Sunday, June 28, 2015

Mental Transition

This week I'll be using the Victorian Romantic Tarot, a deck and book set published by Magic Realist Press and created by Karen Mahony and Alex Ukolov. Along with it, I'll be using the Flowers' Messages Oracle, published by Éditions Universelles du Verseau and created by Annie Marquier and Véronique Dumont. Today's draws are the Six of Swords and "Begonia:"
          The companion book speaks of a mental transition occurring in the Six of Swords. Judging by the muscle behind the rowing, I would assume this shift in perception is requiring some effort. On this Sunday in churches across America, I imagine the congregants will be trying to adapt to the Supreme Court's recent decision. Personally, it makes me happy; one more civil right enforced for any minority is a good thing in my book. As Lin Jensen stated, " I cannot keep love alive in my own heart if I would deny the same to someone else. Love is not selective in that way but is rather an affectionate generosity that wishes the same for all." Such a decision helps in other ways, which Begonia represents - self-acceptance. All that spewing of hatred and shame because a person is different makes it difficult for him or her to love themselves. Life is hard enough as it is; I'd prefer not to add to anyone's heavy load.

Saturday, June 27, 2015

Devoid of Stars

From the Touchstone Tarot, the Eight of Cups; from the John Waterhouse Oracle, "Lamia:"
          This young man has a rather resolute look on his face. What has been apparent to others (full moon) has now become obvious and accepted by him (reflection). His vision of an emotionally fulfilling relationship did not manifest as he thought. I am sure he gave it his all, but now he realizes it will never be more than a dream. He has decided to leave in order to find something more real.

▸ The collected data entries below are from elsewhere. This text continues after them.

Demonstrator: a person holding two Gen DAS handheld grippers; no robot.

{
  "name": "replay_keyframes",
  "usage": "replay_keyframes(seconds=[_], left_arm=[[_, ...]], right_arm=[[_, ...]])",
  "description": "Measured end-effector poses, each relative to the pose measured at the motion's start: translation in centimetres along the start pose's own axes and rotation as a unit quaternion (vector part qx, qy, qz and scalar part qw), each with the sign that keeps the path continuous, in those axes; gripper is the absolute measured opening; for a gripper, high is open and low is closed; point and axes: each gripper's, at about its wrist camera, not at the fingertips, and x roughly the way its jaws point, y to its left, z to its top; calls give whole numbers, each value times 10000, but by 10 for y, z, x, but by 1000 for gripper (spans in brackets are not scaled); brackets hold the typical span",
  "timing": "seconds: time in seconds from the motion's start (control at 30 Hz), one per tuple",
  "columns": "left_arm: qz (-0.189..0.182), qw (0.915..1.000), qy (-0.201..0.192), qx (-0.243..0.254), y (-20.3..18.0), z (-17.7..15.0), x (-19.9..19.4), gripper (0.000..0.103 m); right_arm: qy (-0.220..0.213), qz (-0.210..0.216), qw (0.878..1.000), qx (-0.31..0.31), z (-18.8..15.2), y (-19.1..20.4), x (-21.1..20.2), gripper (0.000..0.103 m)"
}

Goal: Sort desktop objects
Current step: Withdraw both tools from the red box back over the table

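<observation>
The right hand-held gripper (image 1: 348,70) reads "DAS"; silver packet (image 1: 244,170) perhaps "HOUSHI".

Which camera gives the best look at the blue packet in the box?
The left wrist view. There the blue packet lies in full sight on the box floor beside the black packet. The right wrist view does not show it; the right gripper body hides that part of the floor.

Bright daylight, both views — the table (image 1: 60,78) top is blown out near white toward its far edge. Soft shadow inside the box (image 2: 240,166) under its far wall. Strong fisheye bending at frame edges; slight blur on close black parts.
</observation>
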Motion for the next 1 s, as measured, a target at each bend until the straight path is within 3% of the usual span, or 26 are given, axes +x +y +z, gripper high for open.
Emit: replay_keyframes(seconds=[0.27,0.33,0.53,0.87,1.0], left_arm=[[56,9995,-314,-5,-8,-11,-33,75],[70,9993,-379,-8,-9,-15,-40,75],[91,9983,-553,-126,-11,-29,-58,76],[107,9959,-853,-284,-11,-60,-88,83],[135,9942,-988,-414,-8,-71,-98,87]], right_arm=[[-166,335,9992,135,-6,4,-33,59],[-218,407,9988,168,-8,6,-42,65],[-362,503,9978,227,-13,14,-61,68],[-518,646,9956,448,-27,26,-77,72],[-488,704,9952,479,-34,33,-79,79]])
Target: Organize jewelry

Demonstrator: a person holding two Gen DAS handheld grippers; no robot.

The story around Waterhouse's painting Lamia is an example how some people react instead of just walking away. Lamia was a queen who attracted the eye of Zeus and became his mistress. Hera his wife found out, killed their children and turned Lamia into a half-woman, half-snake form. Lamia, grieving for her children, began preying upon the children of others. This myth perfectly illustrates the insane idea that one bad turn deserves another. I came across this quote by Martin Luther King, Jr. yesterday, and I think it sums up where this kind of response leads: "Returning violence for violence multiplies violence, adding deeper darkness to a night already devoid of stars." Please, just keep walking in the other direction.

Friday, June 26, 2015

Open Ears, Closed Mouth

From the Touchstone Tarot, the Queen of Coins; from the John Waterhouse Oracle, "Thisbe:"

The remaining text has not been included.